= Bandwidth extension =

Bandwidth extension of signal is defined as the deliberate process of expanding the frequency range (bandwidth) of a signal in which it contains an appreciable and useful content, and/or the frequency range in which its effects are such. Its significant advancement in recent years has led to the technology being adopted commercially in several areas including psychacoustic bass enhancement of small loudspeakers and the high frequency enhancement of coded speech and audio.

Bandwidth extension has been used in both speech and audio compression applications. The algorithms used in G.729.1 and Spectral Band Replication (SBR) are two of many examples of bandwidth extension algorithms currently in use. In these methods, the low band of the spectrum is encoded using an existing codec, whereas the high band is coarsely parameterized using fewer parameters. Many of these bandwidth extension algorithms make use of the correlation between the low band and the high band in order to predict the wider band signal from extracted lower-band features. Others encode the high band using very few bits. This is often sufficient since the ear is less sensitive to distortions in the high band compared to the low band.

== Bass enhancement of small loudspeakers ==
Most often small loudspeakers are physically incapable of reproducing low frequency material. Using a psycho-acoustical phenomenon like the missing fundamental, perception of low frequencies can be greatly increased. By generating harmonics of lower frequencies and removing the lower frequencies themselves, the suggestion is created that these frequencies are still remaining in the signal. This process is usually applied through external equipment or embedded in the speaker system using a digital signal processor.

High frequency response can also be enhanced through generation of harmonics. Instead of mapping frequencies inside the reproducible region of the speaker, the speaker itself is used to generate frequencies outside the normal reproducible region. By boosting high frequencies and overdriving the speaker or amplifier slightly, higher harmonics can be generated.

== Bandwidth extension of speech in telephone systems ==
Telephone speech signals are usually very degraded in quality. Part of this degradation is due to the limited bandwidth used in the telephone systems. In most systems frequencies lower than 250 Hz are cut and bandwidth only extends to frequencies of 4 or 8 kHz. Using filtering and waveshaping low and high-frequency response can be extended.

By low pass filtering the lowest octave and half-wave rectifying a waveform is created with a fundamental half of the original frequency. Due to the discontinuity in the waveform low pass filtering is needed to filter all harmonics. Using such a subharmonic synthesizer the essential frequency band between 125 – 250 Hz is recreated, adding weight to the signal.
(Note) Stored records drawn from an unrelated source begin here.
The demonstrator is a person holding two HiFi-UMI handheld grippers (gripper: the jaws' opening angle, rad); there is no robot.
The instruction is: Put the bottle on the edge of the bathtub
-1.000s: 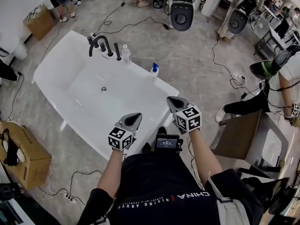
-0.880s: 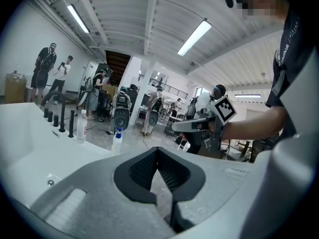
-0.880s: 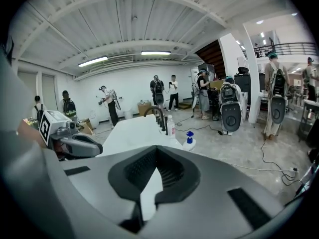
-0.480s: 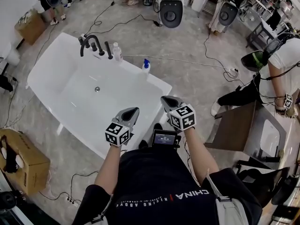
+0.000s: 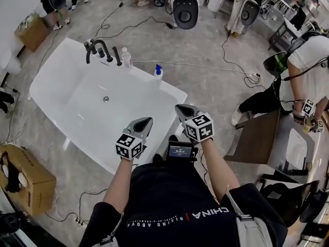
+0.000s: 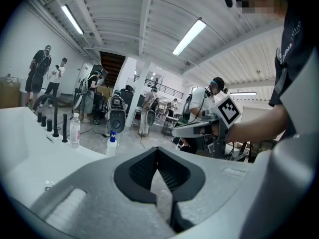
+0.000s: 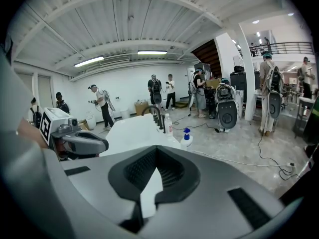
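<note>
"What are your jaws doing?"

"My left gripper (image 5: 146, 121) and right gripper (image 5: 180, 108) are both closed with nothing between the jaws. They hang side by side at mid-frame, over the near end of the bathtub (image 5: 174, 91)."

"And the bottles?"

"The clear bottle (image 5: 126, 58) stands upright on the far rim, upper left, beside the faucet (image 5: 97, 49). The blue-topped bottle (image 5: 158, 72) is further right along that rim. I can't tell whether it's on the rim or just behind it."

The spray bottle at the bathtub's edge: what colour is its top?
Blue top; it shows best in the right gripper view.
</note>
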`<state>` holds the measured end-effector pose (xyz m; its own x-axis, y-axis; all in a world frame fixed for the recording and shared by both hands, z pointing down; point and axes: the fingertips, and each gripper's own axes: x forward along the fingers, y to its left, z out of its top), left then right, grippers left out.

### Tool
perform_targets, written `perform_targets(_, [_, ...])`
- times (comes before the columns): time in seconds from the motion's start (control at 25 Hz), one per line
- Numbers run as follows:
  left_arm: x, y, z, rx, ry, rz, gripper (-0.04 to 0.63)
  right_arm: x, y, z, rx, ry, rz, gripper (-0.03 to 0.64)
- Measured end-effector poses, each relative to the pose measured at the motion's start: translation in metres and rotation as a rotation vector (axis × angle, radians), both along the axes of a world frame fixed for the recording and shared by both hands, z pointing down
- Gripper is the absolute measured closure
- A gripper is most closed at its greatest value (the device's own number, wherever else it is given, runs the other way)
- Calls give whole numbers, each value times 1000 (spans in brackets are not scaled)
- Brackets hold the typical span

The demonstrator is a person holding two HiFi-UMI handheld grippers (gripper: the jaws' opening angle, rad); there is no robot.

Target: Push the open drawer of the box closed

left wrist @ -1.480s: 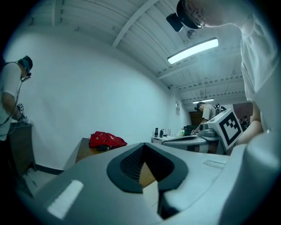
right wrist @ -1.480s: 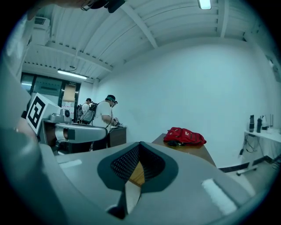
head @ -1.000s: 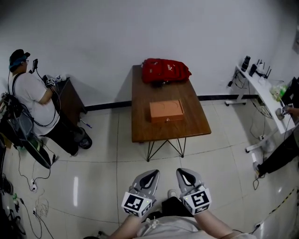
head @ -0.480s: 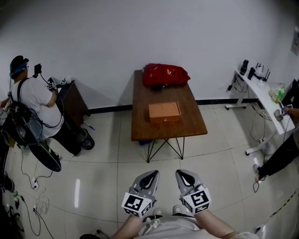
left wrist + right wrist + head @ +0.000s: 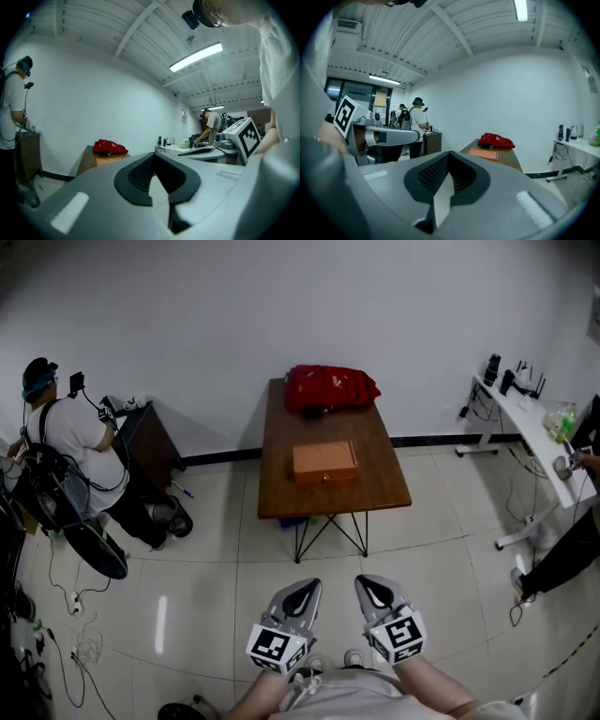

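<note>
An orange box lies in the middle of a brown table across the room; its drawer faces me and stands slightly out at the front. Both grippers hang low in front of my body, far from the table. My left gripper and right gripper are both shut and hold nothing. The box shows small and far off in the left gripper view, beyond the left gripper. In the right gripper view the box lies beyond the right gripper.
A red bag lies at the table's far end by the wall. A person sits at a dark desk on the left. A white desk with gear stands at the right. Cables trail over the tiled floor.
The table and box have drifted slightly left in the head view. Both grippers have kept their place and stayed shut.
</note>
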<state>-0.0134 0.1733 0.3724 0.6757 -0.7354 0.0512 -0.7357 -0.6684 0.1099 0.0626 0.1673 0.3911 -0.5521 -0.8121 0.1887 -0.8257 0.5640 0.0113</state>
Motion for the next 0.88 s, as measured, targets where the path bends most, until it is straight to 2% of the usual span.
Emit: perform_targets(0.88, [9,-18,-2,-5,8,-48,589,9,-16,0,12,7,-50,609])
To extend the high-frequency bandwidth, we can isolate the top octave using high pass filtering and then generating harmonics of this. The generation of harmonics can be done through a simple full-wave rectification, which is computationally cheap and not amplitude-dependent. As an alternative single-sideband modulation can be used, giving precise control over the number and amplitude of the harmonics. In theory, envelope estimation can be used to extract the original high-frequency envelope and regenerating high frequencies using a noise source. The sparse information available in the small bandwidth will probably be too limited to extract a proper envelope.

== Bandwidth extension of audio ==
Spectral band replication (SBR) is a new technique that has gained popularity as an “add-on” to popular perceptual audio codecs such as MP3 and the Advanced Audio Coding (AAC). New audio coders consisting of a marriage between SBR and the conventional audio coders have been formed, namely the MP3Pro and AAC+. In these algorithms, the lower spectrum is encoded using either MP-3 or AAC, whereas the high band is encoded using SBR. The key to the SBR algorithm is the information used to describe the high-frequency portion of the signal. The primary design goal of this algorithm is to reconstruct the high band spectrum without introducing any aliasing artifacts and to provide good spectral and time resolution. A 64-band complex-valued polyphase filterbank is used at the analysis portion. At the encoder, the filterbank is used to obtain energy samples of the original input signal's high band. These energy samples are then used as reference values for the envelope adjustment scheme used at the decoder.